__WHAT YOU HAVE TO DO__:
Return the records exactly, keeping every line as it is.

Entries taken from a collection:

---

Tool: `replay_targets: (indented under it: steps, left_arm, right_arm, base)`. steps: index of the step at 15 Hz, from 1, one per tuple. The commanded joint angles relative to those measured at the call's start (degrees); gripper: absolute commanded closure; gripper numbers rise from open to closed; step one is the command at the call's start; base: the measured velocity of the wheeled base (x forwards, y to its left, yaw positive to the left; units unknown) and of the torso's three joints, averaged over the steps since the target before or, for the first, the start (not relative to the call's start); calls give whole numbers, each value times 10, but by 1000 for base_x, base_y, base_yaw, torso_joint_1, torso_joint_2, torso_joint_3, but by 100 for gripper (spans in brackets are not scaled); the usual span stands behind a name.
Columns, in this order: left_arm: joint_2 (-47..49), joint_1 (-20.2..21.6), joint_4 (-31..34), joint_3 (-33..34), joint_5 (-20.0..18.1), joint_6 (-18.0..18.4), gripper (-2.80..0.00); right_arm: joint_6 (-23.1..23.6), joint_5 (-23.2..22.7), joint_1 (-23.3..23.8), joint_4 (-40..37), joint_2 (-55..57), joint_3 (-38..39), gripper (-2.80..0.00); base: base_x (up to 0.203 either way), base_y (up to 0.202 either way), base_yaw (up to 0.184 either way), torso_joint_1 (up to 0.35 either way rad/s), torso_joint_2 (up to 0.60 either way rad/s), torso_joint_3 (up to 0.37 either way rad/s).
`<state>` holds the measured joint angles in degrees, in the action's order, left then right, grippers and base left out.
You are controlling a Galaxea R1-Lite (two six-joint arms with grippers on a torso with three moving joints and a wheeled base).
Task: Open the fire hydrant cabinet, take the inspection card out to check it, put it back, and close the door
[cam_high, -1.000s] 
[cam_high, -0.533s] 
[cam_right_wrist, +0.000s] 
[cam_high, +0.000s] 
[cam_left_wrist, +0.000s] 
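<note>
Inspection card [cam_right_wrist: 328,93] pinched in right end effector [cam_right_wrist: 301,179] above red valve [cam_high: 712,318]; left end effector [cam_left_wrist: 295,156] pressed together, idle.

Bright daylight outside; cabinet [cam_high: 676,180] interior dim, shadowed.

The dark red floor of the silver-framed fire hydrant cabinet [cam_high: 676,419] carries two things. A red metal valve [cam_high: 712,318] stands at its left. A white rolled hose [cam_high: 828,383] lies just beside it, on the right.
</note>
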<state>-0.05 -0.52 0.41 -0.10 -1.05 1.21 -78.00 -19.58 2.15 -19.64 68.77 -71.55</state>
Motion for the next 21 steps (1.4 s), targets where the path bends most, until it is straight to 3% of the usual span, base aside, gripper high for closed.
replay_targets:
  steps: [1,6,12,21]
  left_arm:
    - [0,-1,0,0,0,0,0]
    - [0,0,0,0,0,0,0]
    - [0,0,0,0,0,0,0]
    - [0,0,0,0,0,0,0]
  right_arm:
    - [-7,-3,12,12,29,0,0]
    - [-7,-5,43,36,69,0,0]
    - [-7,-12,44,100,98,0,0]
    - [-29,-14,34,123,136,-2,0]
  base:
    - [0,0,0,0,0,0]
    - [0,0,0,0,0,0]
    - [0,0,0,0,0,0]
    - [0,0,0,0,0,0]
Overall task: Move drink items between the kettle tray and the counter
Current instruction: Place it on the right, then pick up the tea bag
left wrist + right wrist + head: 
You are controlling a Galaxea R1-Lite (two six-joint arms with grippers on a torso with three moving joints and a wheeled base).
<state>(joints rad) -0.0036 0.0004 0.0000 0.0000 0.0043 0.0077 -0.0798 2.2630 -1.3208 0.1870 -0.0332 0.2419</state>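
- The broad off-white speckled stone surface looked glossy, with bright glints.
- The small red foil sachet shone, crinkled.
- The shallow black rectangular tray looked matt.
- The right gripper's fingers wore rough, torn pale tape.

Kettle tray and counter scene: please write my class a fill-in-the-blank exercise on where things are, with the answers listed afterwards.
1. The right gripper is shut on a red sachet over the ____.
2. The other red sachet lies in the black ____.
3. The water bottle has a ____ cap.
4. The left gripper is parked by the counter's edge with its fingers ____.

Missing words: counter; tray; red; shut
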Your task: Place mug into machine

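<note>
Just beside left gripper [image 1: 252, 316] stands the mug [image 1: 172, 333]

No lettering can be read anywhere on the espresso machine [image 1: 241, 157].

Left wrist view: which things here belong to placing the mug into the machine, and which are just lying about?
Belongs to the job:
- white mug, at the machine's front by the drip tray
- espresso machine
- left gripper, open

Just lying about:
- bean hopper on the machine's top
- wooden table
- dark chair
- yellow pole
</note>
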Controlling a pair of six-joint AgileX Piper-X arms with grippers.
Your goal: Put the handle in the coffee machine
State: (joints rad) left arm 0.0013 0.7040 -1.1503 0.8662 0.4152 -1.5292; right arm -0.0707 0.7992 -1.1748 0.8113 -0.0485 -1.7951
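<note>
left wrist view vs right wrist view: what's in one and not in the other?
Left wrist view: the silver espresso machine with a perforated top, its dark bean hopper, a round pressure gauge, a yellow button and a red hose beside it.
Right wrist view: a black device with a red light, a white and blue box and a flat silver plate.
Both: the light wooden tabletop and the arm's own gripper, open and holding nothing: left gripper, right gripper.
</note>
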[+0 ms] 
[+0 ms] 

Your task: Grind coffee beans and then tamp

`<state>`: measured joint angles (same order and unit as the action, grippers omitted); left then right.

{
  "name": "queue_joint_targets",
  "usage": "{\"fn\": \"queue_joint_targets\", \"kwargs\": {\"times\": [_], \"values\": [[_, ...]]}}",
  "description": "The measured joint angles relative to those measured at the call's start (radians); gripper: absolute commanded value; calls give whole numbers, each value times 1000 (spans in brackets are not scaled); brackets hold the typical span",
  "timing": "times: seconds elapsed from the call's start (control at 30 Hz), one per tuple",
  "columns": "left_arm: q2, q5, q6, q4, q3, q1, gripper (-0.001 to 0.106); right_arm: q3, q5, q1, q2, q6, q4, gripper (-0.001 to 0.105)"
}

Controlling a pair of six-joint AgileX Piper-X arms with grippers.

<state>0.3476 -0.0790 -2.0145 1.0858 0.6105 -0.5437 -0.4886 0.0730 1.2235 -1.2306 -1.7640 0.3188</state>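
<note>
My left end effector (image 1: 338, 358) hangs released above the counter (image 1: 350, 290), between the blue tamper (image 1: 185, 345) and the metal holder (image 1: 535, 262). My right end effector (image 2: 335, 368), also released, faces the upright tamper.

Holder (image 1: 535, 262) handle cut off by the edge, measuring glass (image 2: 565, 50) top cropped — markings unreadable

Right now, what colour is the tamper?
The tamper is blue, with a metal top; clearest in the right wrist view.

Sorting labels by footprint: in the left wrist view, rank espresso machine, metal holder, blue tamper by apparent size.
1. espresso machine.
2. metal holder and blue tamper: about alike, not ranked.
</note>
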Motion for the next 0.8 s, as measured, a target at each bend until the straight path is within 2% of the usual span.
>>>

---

__WORKED SOLUTION__:
Tool: `replay_targets: (indented under it: steps, left_arm, right_arm, base)`. steps: index of the step at 15 Hz, from 1, one per tuple. The commanded joint angles relative to those measured at the call's start (degrees); gripper: absolute commanded closure; gripper numbers rise from open to closed; step one is the command at the call's start; base: the measured velocity of the wheeled base (x forwards, y to its left, yaw positive to the left; units unknown) and of the torso's three joints, averaged over the steps since the target before or, for the first, the start (not relative to the call's start); calls give whole numbers, each value times 10, but by 1000 for base_x, base_y, base_yaw, torso_joint_1, torso_joint_2, torso_joint_3, but by 100 for gripper (spans in brackets are not scaled); the usual span stands behind a name.
Columns, in this order: left_arm: joint_2 (-47..49), joint_1 (-20.2..21.6), joint_4 (-31..34), joint_3 (-33..34), joint_5 (-20.0..18.1), joint_6 (-18.0..18.4), gripper (-2.80..0.00); right_arm: joint_6 (-23.1..23.6), joint_5 (-23.2..22.7), joint_1 (-23.3..23.8), joint_4 (-40..37), joint_2 (-55..57), joint_3 (-38..39), gripper (-2.80..0.00); base: base_x (up to 0.203 either way), base_y (up to 0.202 either way), base_yaw (up to 0.184 either way), torso_joint_1 (up to 0.35 either way rad/s), torso_joint_2 (up to 0.60 either way rad/s), torso_joint_3 (up to 0.37 either way rad/s).
`<state>` holds the measured joint angles in degrees, in the action's order, left then right, grippers and base left out.
You are controlling a Galaxea R1-Lite (two six-joint arms with grippers on a torso with three moving joints and a wheeled base).
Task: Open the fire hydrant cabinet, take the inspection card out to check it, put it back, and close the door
[cam_high, -1.000s] 
[cam_high, -0.533s] 
[cam_right_wrist, +0.000s] 
[cam_high, +0.000s] 
[cam_left_wrist, +0.000s] 
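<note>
Inspection card [cam_right_wrist: 328,93] pinched in right end effector [cam_right_wrist: 301,179] above red valve [cam_high: 712,318]; left end effector [cam_left_wrist: 295,156] pressed together, idle.

Bright daylight outside; cabinet [cam_high: 676,180] interior dim, shadowed.

The dark red floor of the silver-framed fire hydrant cabinet [cam_high: 676,419] carries two things. A red metal valve [cam_high: 712,318] stands at its left. A white rolled hose [cam_high: 828,383] lies just beside it, on the right.
</note>
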<state>-0.05 -0.52 0.41 -0.10 -1.05 1.21 -78.00 -19.58 2.15 -19.64 68.77 -71.55</state>
Motion for the next 21 steps (1.4 s), targets where the path bends most, until it is straight to 3% of the usual span, base aside, gripper high for closed.
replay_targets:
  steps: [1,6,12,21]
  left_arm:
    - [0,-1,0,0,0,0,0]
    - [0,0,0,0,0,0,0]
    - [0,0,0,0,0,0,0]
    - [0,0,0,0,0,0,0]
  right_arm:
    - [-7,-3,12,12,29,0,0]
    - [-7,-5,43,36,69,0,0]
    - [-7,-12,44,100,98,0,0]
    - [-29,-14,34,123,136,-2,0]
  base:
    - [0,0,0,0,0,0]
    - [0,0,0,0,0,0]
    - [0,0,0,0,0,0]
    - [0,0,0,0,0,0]
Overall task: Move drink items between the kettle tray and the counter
Current instruction: Place it on the right, then pick up the tea bag
left wrist + right wrist + head: 
You are controlling a Galaxea R1-Lite (two six-joint arms with grippers on a torso with three moving joints and a wheeled base).
<state>(joints rad) -0.0036 0.0004 0.0000 0.0000 0.0043 0.0077 -0.0798 2.2630 -1.3208 0.1870 -0.0332 0.2419</state>
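- The broad off-white speckled stone surface looked glossy, with bright glints.
- The small red foil sachet shone, crinkled.
- The shallow black rectangular tray looked matt.
- The right gripper's fingers wore rough, torn pale tape.

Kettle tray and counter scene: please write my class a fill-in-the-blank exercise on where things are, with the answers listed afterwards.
1. The right gripper is shut on a red sachet over the ____.
2. The other red sachet lies in the black ____.
3. The water bottle has a ____ cap.
4. The left gripper is parked by the counter's edge with its fingers ____.

Missing words: counter; tray; red; shut
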Your task: Place mug into machine

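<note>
Just beside left gripper [image 1: 252, 316] stands the mug [image 1: 172, 333]

No lettering can be read anywhere on the espresso machine [image 1: 241, 157].

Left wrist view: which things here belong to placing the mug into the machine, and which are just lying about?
Belongs to the job:
- white mug, at the machine's front by the drip tray
- espresso machine
- left gripper, open

Just lying about:
- bean hopper on the machine's top
- wooden table
- dark chair
- yellow pole
</note>
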Controlling a pair of six-joint AgileX Piper-X arms with grippers.
Your goal: Put the handle in the coffee machine
State: (joints rad) left arm 0.0013 0.7040 -1.1503 0.8662 0.4152 -1.5292; right arm -0.0707 0.7992 -1.1748 0.8113 -0.0485 -1.7951
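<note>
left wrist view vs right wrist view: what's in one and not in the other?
Left wrist view: the silver espresso machine with a perforated top, its dark bean hopper, a round pressure gauge, a yellow button and a red hose beside it.
Right wrist view: a black device with a red light, a white and blue box and a flat silver plate.
Both: the light wooden tabletop and the arm's own gripper, open and holding nothing: left gripper, right gripper.
</note>
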[+0 ms] 
[+0 ms] 

Your task: Grind coffee beans and then tamp

`<state>`: measured joint angles (same order and unit as the action, grippers omitted); left then right.

{
  "name": "queue_joint_targets",
  "usage": "{\"fn\": \"queue_joint_targets\", \"kwargs\": {\"times\": [_], \"values\": [[_, ...]]}}",
  "description": "The measured joint angles relative to those measured at the call's start (radians); gripper: absolute commanded value; calls give whole numbers, each value times 1000 (spans in brackets are not scaled); brackets hold the typical span",
  "timing": "times: seconds elapsed from the call's start (control at 30 Hz), one per tuple",
  "columns": "left_arm: q2, q5, q6, q4, q3, q1, gripper (-0.001 to 0.106); right_arm: q3, q5, q1, q2, q6, q4, gripper (-0.001 to 0.105)"
}

Controlling a pair of six-joint AgileX Piper-X arms with grippers.

<state>0.3476 -0.0790 -2.0145 1.0858 0.6105 -0.5437 -0.4886 0.0730 1.2235 -1.2306 -1.7640 0.3188</state>
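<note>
My left end effector (image 1: 338, 358) hangs released above the counter (image 1: 350, 290), between the blue tamper (image 1: 185, 345) and the metal holder (image 1: 535, 262). My right end effector (image 2: 335, 368), also released, faces the upright tamper.

Holder (image 1: 535, 262) handle cut off by the edge, measuring glass (image 2: 565, 50) top cropped — markings unreadable

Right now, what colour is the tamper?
The tamper is blue, with a metal top; clearest in the right wrist view.

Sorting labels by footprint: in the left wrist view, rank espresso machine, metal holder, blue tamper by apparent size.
1. espresso machine.
2. metal holder and blue tamper: about alike, not ranked.
</note>
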Motion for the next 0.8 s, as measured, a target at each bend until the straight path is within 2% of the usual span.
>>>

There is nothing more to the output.